··· Exercise data

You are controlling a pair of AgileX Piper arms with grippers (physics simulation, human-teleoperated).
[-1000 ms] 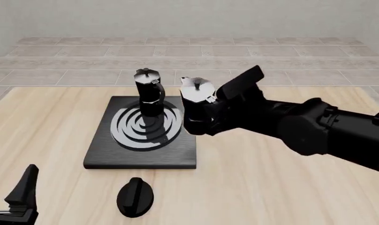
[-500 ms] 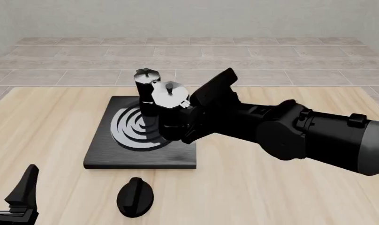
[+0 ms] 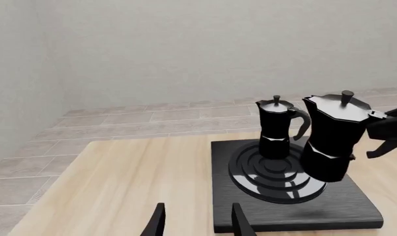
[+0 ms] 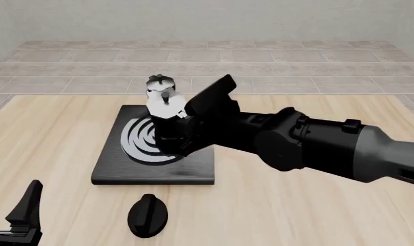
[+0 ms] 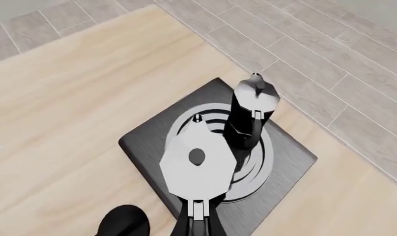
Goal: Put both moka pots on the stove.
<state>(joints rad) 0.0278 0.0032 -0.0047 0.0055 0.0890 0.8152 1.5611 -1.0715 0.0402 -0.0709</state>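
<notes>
**Holding the second moka pot above the burner**

Gripping the second moka pot [image 4: 166,120] by its handle side, the right gripper [image 4: 190,128] has it pinched and raised over the stove [image 4: 152,171]. From the left wrist view you can see air and a soft shadow beneath that pot [image 3: 333,138], so it is not touching the slab; it hangs upright, silver lid and knob on top. The right wrist camera looks straight down on the shiny lid [image 5: 197,167], which covers the burner rings on the side facing the arms.

Just beyond it, at about 12 o'clock from the held pot in the front view, the first moka pot [image 4: 160,84] stands upright on the stove, near the far part of the ring burner [image 4: 140,138]. The two pots sit close together, apart as the left wrist view shows them, the standing one [image 3: 276,128] with its handle turned toward the carried one.

Out at 6 o'clock from the stove, a black teardrop-shaped knob [image 4: 147,214] lies on the wooden table [image 4: 296,215], clear of the slab's near edge.

Far down at 8 o'clock, the left gripper [image 4: 19,225] sits low at the frame corner, well apart from everything; its fingers [image 3: 239,221] stand spread with nothing between them.
</notes>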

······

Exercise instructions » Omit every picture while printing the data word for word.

The completed task »
You are controlling a pair of AgileX Piper arms with grippers (physics simulation, human-teleoperated).
[-1000 ms] 
[-500 ms] 
[+0 ms] 
[+0 ms] 
[+0 ms] 
Goal: Put both moka pots on the stove.
<state>(joints rad) 0.0278 0.0032 -0.0047 0.0055 0.0890 0.8152 1.5611 -1.0715 0.0402 -0.0709</state>
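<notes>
**Holding the second moka pot above the burner**

Gripping the second moka pot [image 4: 166,120] by its handle side, the right gripper [image 4: 190,128] has it pinched and raised over the stove [image 4: 152,171]. From the left wrist view you can see air and a soft shadow beneath that pot [image 3: 333,138], so it is not touching the slab; it hangs upright, silver lid and knob on top. The right wrist camera looks straight down on the shiny lid [image 5: 197,167], which covers the burner rings on the side facing the arms.

Just beyond it, at about 12 o'clock from the held pot in the front view, the first moka pot [image 4: 160,84] stands upright on the stove, near the far part of the ring burner [image 4: 140,138]. The two pots sit close together, apart as the left wrist view shows them, the standing one [image 3: 276,128] with its handle turned toward the carried one.

Out at 6 o'clock from the stove, a black teardrop-shaped knob [image 4: 147,214] lies on the wooden table [image 4: 296,215], clear of the slab's near edge.

Far down at 8 o'clock, the left gripper [image 4: 19,225] sits low at the frame corner, well apart from everything; its fingers [image 3: 239,221] stand spread with nothing between them.
</notes>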

With the answer given, the exercise is complete.